8 Ways TKO Has RUINED WWE
3. The Latest Monopolisation Strategy
Much like TNA Wrestling in 2025, Google isn't yet completely useless.
The search engine's otherwise-deranged AI engine throws up the following as a definition of a "fighter brand"; 'A fighter brand is a lower-priced product launched by a company to directly compete with and capture market share from cheaper rivals, thereby protecting its premium-priced flagship brand'.
In all but the fact that it's inexplicably existed on this mortal coil since 2002, TNA is now a fighter brand for WWE.
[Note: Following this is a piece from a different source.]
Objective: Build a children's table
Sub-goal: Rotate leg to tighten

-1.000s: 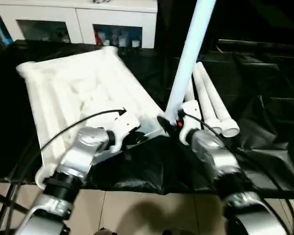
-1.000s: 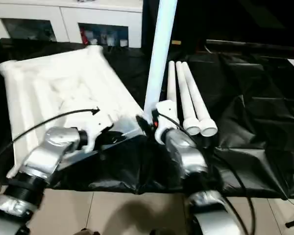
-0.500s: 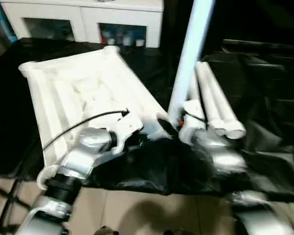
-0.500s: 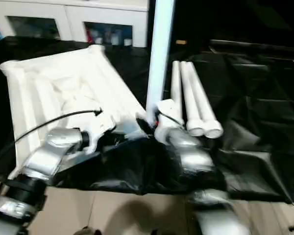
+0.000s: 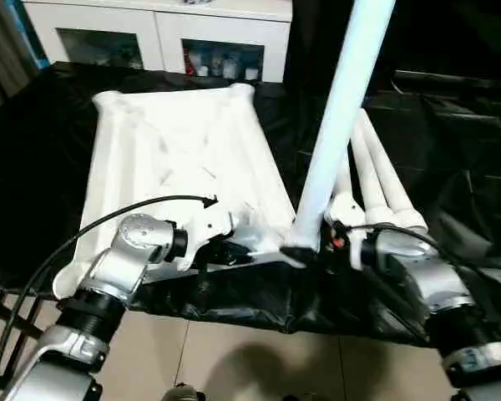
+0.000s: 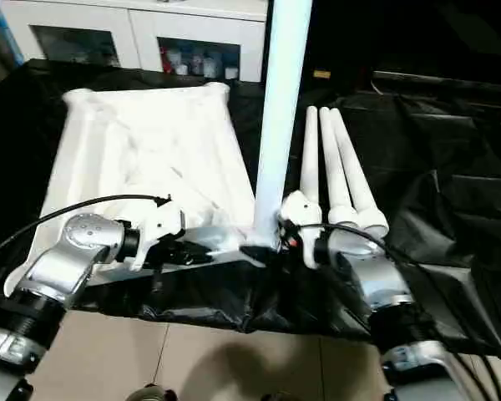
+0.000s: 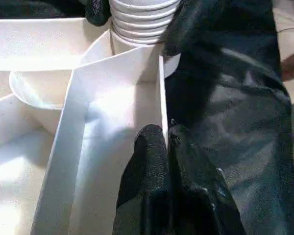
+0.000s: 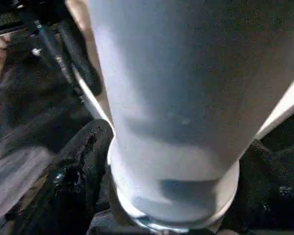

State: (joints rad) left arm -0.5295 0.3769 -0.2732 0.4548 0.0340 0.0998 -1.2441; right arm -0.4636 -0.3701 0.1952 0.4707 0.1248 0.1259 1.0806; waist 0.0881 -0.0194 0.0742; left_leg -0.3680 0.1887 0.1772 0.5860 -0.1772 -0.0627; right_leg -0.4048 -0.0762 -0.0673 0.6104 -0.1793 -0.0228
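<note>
R hand [image 6: 275,242] gripping upright leg [image 5: 338,125] at tabletop [image 5: 184,159] near corner, L hand [image 7: 164,147] pinching rim — keep leg vertical while seating.

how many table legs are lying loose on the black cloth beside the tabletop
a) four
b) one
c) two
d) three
d) Three loose legs lie side by side on the black cloth to the right of the tabletop, while a fourth leg stands upright at its near corner.

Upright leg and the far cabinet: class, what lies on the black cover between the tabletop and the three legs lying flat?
Only bare black cover between the tabletop and the three lying legs; the upright leg rises across that strip in both eye views.
</note>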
Current (as of writing) star Matt Hardy even believes it. He said as much to Ariel Helwani, who fed it back to Tony Khan, who agreed with the sentiment when they spoke cordially in November. The people directly involved with the process know it to be true, so to deny at this point that a series of social media posts of full TNA houses, coverage of their big events across various WWE TV vehicles and the usage of stars across Impact and NXT (in as much as TNA and the developmental have actual stars) aren't to try and fool a section of the fanbase would be naïve or wilfully ignorant.
As is the case with most of these entries, there's a Vince McMahon version of this sort of thing before TKO ever came into the picture. His dalliances with Smokey Mountain Wrestling and Extreme Championship Wrestling in the 90s were rooted in realising they could help him tackle a WCW on the rise. But TKO don't do things by half or - as McMahon was prone to doing his whole career - lose interest in things. The push for TNA's growth has been aggressive to the point of farcical, and shows no signs of slowing down into 2026.